Derrotados na guerra de 1914-18 e desabituados à democracia, os alemães
desconheciam o debate de ideias e o diálogo político.
AROEIRA
O mais minucioso
biógrafo de Hitler, o alemão Joachim Fest, lembra que a aceitação das absurdas
ideias nazistas só ocorreu porque a Alemanha “era um país profundamente
exasperado” e “sem rumo”.
O Brasil de 2018 é,
também, um país exasperado e sem rumo. A corrupção gerada no conluio entre
governantes e grandes empresários desacreditou a política e reduziu os
políticos a cinza inservível.
A tática de Hitler
-- lembra seu biógrafo -- “consistia em concentrar as energias para fugir do
anonimato e destacar-se de qualquer forma dos concorrentes”. Assim, acrescenta,
“tornou-se famoso pelo cinismo alucinante que foi sua característica”.
KAYSER
É a tática do
“falem mal, mas falem de mim”, com que, aqui, Jair Bolsonaro saiu do anonimato
e virou candidato.
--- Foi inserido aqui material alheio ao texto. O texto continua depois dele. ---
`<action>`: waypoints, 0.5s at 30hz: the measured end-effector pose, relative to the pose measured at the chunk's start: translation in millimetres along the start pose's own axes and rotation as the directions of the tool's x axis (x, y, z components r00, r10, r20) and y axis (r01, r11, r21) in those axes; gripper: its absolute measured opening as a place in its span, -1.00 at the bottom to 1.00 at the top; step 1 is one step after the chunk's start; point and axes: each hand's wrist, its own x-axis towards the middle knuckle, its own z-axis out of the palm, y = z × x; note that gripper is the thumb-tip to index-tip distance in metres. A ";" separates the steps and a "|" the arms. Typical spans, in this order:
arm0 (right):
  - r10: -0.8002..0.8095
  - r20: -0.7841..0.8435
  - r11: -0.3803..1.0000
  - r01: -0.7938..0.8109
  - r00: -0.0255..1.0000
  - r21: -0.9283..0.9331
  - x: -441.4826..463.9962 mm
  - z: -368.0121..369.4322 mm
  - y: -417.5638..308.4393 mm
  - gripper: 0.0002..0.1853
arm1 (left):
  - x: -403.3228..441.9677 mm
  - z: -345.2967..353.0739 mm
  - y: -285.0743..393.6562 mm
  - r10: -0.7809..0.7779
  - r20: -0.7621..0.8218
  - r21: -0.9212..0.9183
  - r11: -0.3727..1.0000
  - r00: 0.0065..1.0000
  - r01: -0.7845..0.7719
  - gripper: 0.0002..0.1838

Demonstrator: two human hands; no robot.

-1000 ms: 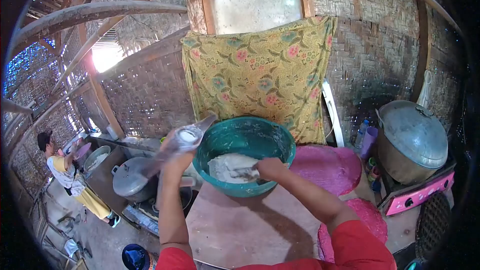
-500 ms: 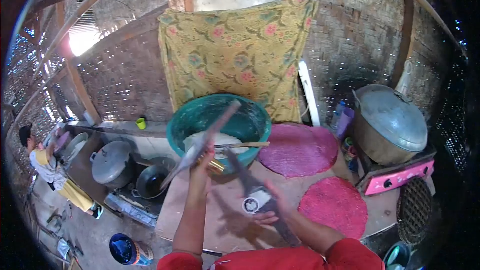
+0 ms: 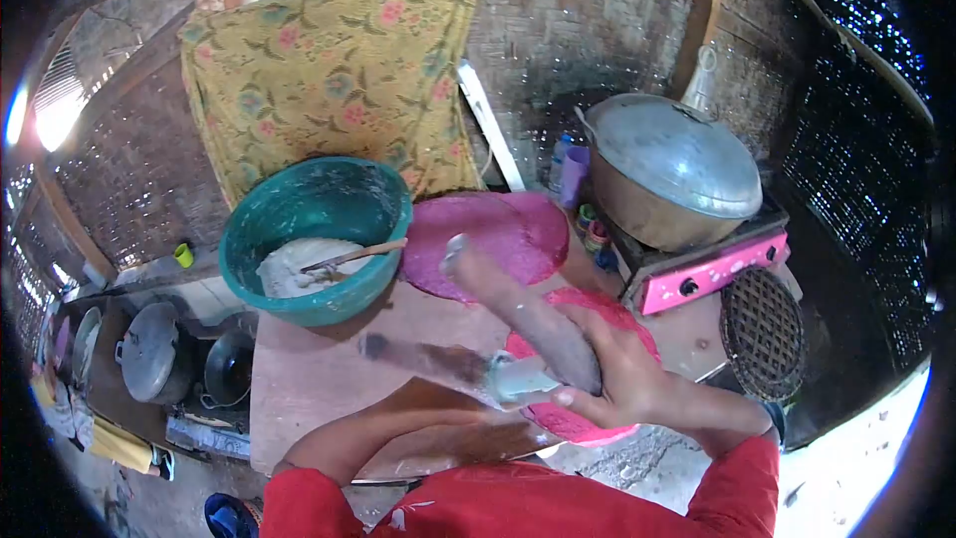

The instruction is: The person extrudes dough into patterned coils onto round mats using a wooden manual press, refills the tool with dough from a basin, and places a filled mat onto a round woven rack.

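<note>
A two-part wooden press, blurred by motion, is in the air over the table. Its upper bar slants down to the right. My right hand is closed round its lower right end. Just below lies the other bar, with a pale cylinder at its right end. My left hand is at this lower bar from underneath, its fingers mostly hidden. Whether the two parts are joined I cannot tell. To the left, a green basin holds white dough with a wooden-handled tool resting in it.
Two pink round mats lie on the table. A large lidded pot stands on a pink stove at right, beside a woven tray. More pots are at left, near another person.
My view has swung to the right. The two press parts, held apart before, have come close together and turned. My left hand has dropped from beside the basin toward my body.
</note>
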 end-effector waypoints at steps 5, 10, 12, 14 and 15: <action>0.199 0.098 0.980 -0.197 0.975 -0.024 -14.6 7.6 -0.6 -0.24 | 36.8 35.1 16.2 0.430 0.249 0.356 0.793 0.868 -0.495 -0.51; 0.217 0.131 0.976 -0.213 0.967 -0.048 -26.8 -8.8 36.2 -0.11 | 68.0 36.3 10.3 0.292 0.156 -0.109 0.955 0.944 -0.277 -0.39; 0.377 0.515 0.694 -0.603 0.770 0.394 -57.2 -41.6 82.4 0.06 | 80.5 23.6 14.3 0.310 0.244 -0.104 0.950 0.919 -0.293 -0.26; 0.125 0.754 0.248 -0.756 0.645 0.606 -70.9 -40.4 98.9 0.18 | 80.4 -3.8 53.2 0.544 0.244 0.157 0.795 0.803 -0.586 -0.08; 0.125 0.769 0.244 -0.771 0.626 0.588 -74.8 -38.3 96.9 0.18 | 81.8 -16.7 69.0 0.765 0.211 0.307 0.540 0.609 -0.784 0.02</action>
Foi assim que dias antes do atentado, reunido com ruralistas
em Rondônia, prometeu reduzir as áreas de preservação ambiental e criticou a
visão unânime da ciência sobre o perigo do desmatamento da Amazônia.
Hitler foi “uma
mistura de excentricidades e gafes”, definiu seu principal biógrafo. Transpondo
a 2018, basta estar atento para observar algo similar entre nós. Já lembrei
aqui que Lula e Bolsonaro são iguais no tom místico e autoritário, na
habilidade de nunca revelar o que são ao esconder-se mais ou ocultar-se menos.
O atentado de Juiz
de Fora é alerta e advertência. A oca campanha eleitoral não pode ser
substituída pela violência. Nem sequer em pequenos gestos, como o da foto de
Bolsonaro no hospital levantando os dedos para simular um revólver.
GILMAR MACHADO
Seria absurdo culpar
a vítima pelo crime, mas no horror atual não há espaço para nenhum mártir. Não
há nenhum Gandhi. Tudo é alucinação e, entre as cinzas da facada, só resta o
velho adágio: violência gera violência."